(Exercise):
Pictures stay out of your copy, but everything else in the records below must be repeated exactly.

(Raw data):
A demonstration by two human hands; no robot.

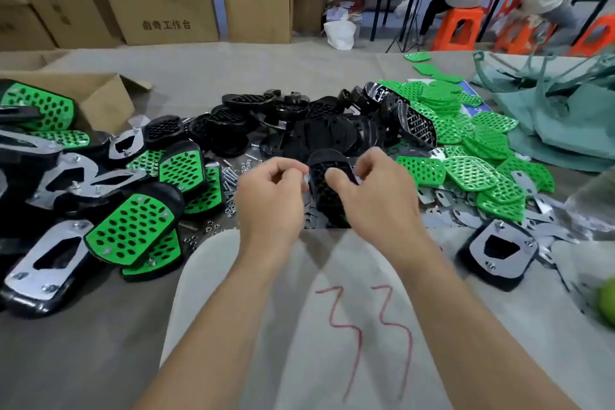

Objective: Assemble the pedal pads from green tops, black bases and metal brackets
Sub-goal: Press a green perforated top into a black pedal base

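At centre, above the person's lap, a black base [323, 191] was held between both hands. The right hand [372, 200] gripped its right edge, thumb on its face. The left hand [269, 200], fingers curled, pinched at its left edge. Green tops [472, 173] lay heaped to the right.

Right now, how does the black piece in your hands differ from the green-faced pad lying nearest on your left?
The black base is held up by the left hand and right hand; the finished pad lies on the cloth. The black base shows only black; the finished pad carries a green top. The finished pad shows screw heads at its corners; none show on the black base. Both are perforated with holes.
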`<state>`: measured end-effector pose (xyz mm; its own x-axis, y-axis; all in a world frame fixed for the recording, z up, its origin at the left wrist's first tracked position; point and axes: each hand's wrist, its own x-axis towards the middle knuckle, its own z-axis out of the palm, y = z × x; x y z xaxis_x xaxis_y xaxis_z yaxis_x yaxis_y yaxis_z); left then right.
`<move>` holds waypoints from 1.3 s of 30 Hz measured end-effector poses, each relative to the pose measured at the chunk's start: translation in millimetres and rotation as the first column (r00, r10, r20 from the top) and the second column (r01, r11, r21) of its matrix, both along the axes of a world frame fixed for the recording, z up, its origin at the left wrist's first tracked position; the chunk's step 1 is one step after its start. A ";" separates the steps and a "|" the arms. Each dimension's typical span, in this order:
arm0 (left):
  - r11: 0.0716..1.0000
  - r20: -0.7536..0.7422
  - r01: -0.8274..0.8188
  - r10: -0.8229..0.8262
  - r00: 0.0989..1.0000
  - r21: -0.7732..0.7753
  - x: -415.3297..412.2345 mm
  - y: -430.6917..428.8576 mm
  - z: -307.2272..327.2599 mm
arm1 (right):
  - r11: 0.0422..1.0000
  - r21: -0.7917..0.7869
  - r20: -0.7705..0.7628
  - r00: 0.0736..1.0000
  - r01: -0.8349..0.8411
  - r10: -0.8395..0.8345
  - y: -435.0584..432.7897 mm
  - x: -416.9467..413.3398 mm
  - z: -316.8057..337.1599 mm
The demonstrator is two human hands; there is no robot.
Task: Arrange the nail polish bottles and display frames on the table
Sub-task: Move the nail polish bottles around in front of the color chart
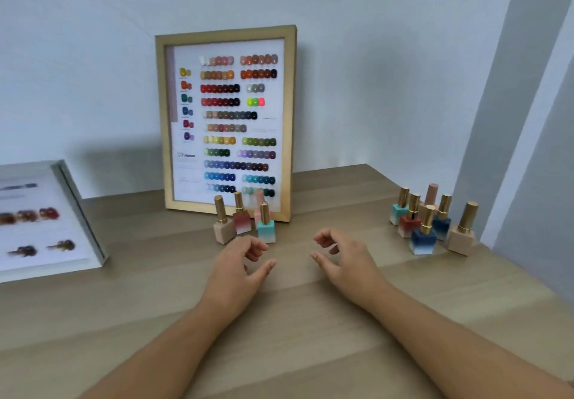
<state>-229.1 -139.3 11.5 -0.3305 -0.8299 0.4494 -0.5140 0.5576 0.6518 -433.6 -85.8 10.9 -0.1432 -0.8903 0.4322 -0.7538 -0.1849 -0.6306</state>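
Note:
A wooden display frame with a colour swatch chart leans upright against the wall at the table's back. Several gold-capped nail polish bottles stand just in front of it: a beige bottle, a pink-red bottle and a turquoise bottle. A second cluster of several bottles stands at the right, among them a dark blue bottle and a beige bottle. My left hand hovers open just below the turquoise bottle, touching nothing. My right hand is open beside it, empty.
A white-framed display with nail samples lies flat at the left edge of the wooden table. A grey wall runs behind, and a wall corner juts in at the right, close to the right bottle cluster.

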 end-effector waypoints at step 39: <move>0.984 0.084 0.179 -0.180 0.980 0.027 -63.6 -26.8 -0.9 | 0.983 0.048 0.216 0.959 0.179 -0.185 24.6 -41.6 4.4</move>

(Response below):
A demonstration by two human hands; no robot.


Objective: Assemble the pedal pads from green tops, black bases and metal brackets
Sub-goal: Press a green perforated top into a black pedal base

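At centre, above the person's lap, a black base [323, 191] was held between both hands. The right hand [372, 200] gripped its right edge, thumb on its face. The left hand [269, 200], fingers curled, pinched at its left edge. Green tops [472, 173] lay heaped to the right.

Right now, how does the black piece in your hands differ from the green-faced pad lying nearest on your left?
The black base is held up by the left hand and right hand; the finished pad lies on the cloth. The black base shows only black; the finished pad carries a green top. The finished pad shows screw heads at its corners; none show on the black base. Both are perforated with holes.
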`<state>`: measured end-effector pose (xyz mm; its own x-axis, y-axis; all in a world frame fixed for the recording, z up, its origin at the left wrist's first tracked position; point and axes: each hand's wrist, its own x-axis towards the middle knuckle, its own z-axis out of the palm, y = z × x; x y z xaxis_x xaxis_y xaxis_z yaxis_x yaxis_y yaxis_z); left then right.
`<move>` holds waypoints from 1.3 s of 30 Hz measured end-effector poses, each relative to the pose measured at the chunk's start: translation in millimetres and rotation as the first column (r00, r10, r20 from the top) and the second column (r01, r11, r21) of its matrix, both along the axes of a world frame fixed for the recording, z up, its origin at the left wrist's first tracked position; the chunk's step 1 is one step after its start. A ";" separates the steps and a "|" the arms. Each dimension's typical span, in this order:
arm0 (left):
  - r11: 0.0716..1.0000
  - r20: -0.7536..0.7422
  - r01: -0.8274..0.8188
  - r10: -0.8229..0.8262
  - r00: 0.0989..1.0000
  - r21: -0.7732..0.7753
  - x: -415.3297..412.2345 mm
  - y: -430.6917..428.8576 mm
  - z: -307.2272..327.2599 mm
arm1 (right):
  - r11: 0.0422..1.0000
  - r21: -0.7917..0.7869
  - r20: -0.7705..0.7628
  - r00: 0.0736..1.0000
  - r01: -0.8349..0.8411
  - r10: -0.8395..0.8345
  - y: -435.0584..432.7897 mm
  - x: -416.9467..413.3398 mm
  - z: -316.8057..337.1599 mm
The demonstrator is two human hands; there is no robot.
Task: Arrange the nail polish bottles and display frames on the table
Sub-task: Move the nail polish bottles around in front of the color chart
<state>-229.1 -139.3 11.5 -0.3305 -0.8299 0.4494 -0.5140 0.5576 0.6518 -433.6 -85.8 10.9 -0.1432 -0.8903 0.4322 -0.7538 -0.1849 -0.6306</state>
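Note:
A wooden display frame with a colour swatch chart leans upright against the wall at the table's back. Several gold-capped nail polish bottles stand just in front of it: a beige bottle, a pink-red bottle and a turquoise bottle. A second cluster of several bottles stands at the right, among them a dark blue bottle and a beige bottle. My left hand hovers open just below the turquoise bottle, touching nothing. My right hand is open beside it, empty.
A white-framed display with nail samples lies flat at the left edge of the wooden table. A grey wall runs behind, and a wall corner juts in at the right, close to the right bottle cluster.
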
 end-effector waypoints at step 39: <move>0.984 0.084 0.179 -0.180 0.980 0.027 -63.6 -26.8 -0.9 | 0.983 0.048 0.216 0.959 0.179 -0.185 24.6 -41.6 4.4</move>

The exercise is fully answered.